(Beginning of Information given)

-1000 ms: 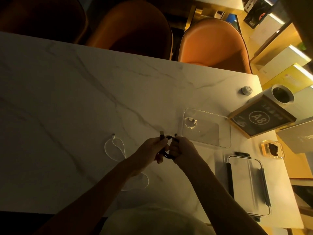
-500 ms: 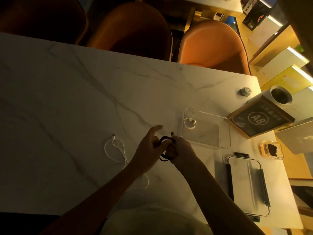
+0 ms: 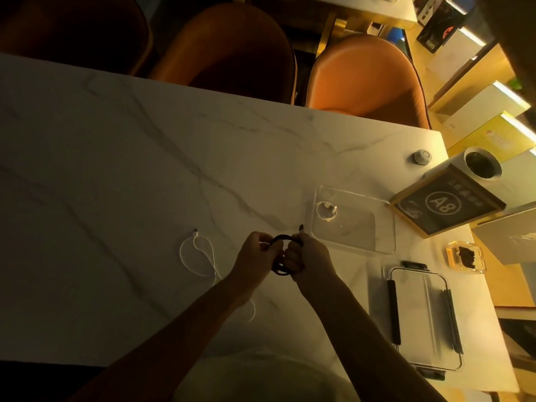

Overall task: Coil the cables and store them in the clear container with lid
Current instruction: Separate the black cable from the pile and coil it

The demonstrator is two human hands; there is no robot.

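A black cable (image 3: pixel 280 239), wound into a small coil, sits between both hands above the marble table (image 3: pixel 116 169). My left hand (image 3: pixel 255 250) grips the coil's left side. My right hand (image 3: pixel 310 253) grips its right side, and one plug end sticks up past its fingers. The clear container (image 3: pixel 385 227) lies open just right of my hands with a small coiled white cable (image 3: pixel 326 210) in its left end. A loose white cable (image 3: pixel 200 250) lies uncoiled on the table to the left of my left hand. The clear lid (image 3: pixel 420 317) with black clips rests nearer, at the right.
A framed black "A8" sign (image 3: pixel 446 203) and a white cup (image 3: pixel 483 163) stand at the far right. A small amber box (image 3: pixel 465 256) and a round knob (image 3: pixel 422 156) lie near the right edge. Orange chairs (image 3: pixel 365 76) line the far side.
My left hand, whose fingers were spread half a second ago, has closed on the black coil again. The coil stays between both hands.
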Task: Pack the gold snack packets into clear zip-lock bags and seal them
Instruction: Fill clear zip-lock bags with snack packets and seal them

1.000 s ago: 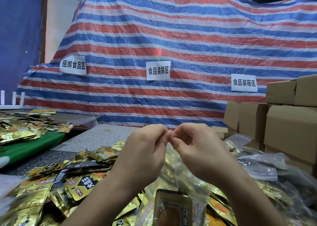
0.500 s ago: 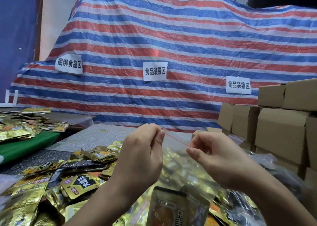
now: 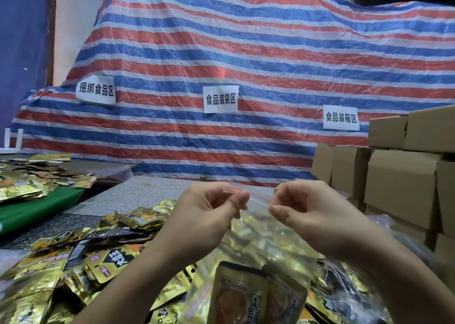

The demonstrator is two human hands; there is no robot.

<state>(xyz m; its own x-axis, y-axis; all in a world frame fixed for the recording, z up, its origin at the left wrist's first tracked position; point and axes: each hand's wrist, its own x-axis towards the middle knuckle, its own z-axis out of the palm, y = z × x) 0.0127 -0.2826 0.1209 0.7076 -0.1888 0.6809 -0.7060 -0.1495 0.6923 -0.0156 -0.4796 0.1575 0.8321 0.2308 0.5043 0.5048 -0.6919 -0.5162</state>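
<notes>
The clear zip-lock bag [image 3: 248, 227] looks thin, limp and slippery — left hand [image 3: 209, 215] and right hand [image 3: 312, 213] each have their grip pinched on its red seal strip [image 3: 258, 197], the stiffest hold.

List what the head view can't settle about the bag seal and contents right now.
- Red zip strip: both ends sit under the left hand and right hand; sealed or not, unclear.
- Clear zip-lock bag: bottom cut off by the frame edge.
- Gold snack packets inside: count unreadable, overlapping and cropped.
- Brown cardboard boxes: contents hidden.
</notes>
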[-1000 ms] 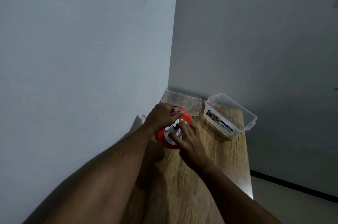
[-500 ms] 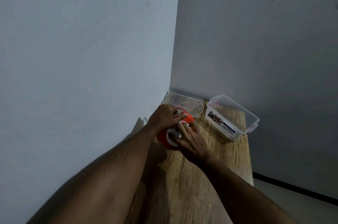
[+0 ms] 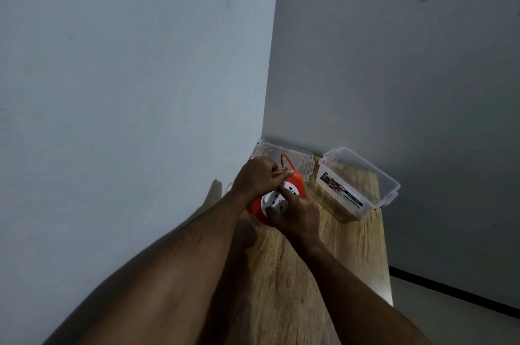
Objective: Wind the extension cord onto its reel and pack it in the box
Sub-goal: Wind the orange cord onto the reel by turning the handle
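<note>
An orange cord reel [image 3: 257, 205] with a white socket face [image 3: 274, 199] rests on the wooden table [image 3: 332, 260] near the corner of the walls. My left hand [image 3: 257, 175] grips the reel's far rim and pinches the red cord there. A short red loop of cord [image 3: 286, 161] sticks up beyond my left fingers. My right hand [image 3: 298, 212] lies on the white face with its fingers curled on it. The clear plastic box [image 3: 358, 184] stands open to the right of the reel.
The box's clear lid [image 3: 284, 157] lies flat in the corner behind the reel. Walls close in on the left and at the back. The table's right edge drops to a floor with a dark skirting line [image 3: 450, 287].
A red loop of cord now shows beyond my left fingers. My right hand has slid round the white face toward me, uncovering more of it. Both hands stay on the reel.
</note>
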A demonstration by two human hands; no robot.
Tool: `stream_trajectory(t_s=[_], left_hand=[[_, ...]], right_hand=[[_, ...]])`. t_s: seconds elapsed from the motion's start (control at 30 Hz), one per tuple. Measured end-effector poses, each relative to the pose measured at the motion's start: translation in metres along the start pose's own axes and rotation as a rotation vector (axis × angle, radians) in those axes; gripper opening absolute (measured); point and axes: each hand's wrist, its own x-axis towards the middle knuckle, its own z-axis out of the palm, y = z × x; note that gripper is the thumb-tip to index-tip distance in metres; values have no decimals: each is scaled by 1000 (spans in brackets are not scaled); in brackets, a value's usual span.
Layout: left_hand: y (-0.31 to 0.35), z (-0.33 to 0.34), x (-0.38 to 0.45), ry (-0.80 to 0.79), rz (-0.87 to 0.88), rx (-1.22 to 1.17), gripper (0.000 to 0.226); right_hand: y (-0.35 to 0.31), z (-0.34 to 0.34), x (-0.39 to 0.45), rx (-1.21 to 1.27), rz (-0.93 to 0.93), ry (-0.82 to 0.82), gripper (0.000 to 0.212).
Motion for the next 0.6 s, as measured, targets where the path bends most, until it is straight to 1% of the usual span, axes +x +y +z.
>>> stream_trajectory(t_s=[0.07,0.13,0.23,0.43,0.53,0.6], left_hand=[[1,1,0,4,17,12,43],[0,2,-1,10,18,10,46],[1,3,-2,17,8,12,48],[3,-1,-3,18,42,59,43],[1,2,-2,21,40,63,48],[1,3,-2,27,45,67,50]], right_hand=[[-8,1,-3,103,146,31,63],[-16,1,-7,263,307,74,62],[-29,3,-10,437,461,154,59],[-45,13,-6,518,726,264,60],[-53,13,1,598,897,310,60],[-56,13,7,641,1026,311,59]])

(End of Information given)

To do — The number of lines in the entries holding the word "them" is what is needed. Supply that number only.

Output for this exercise — 3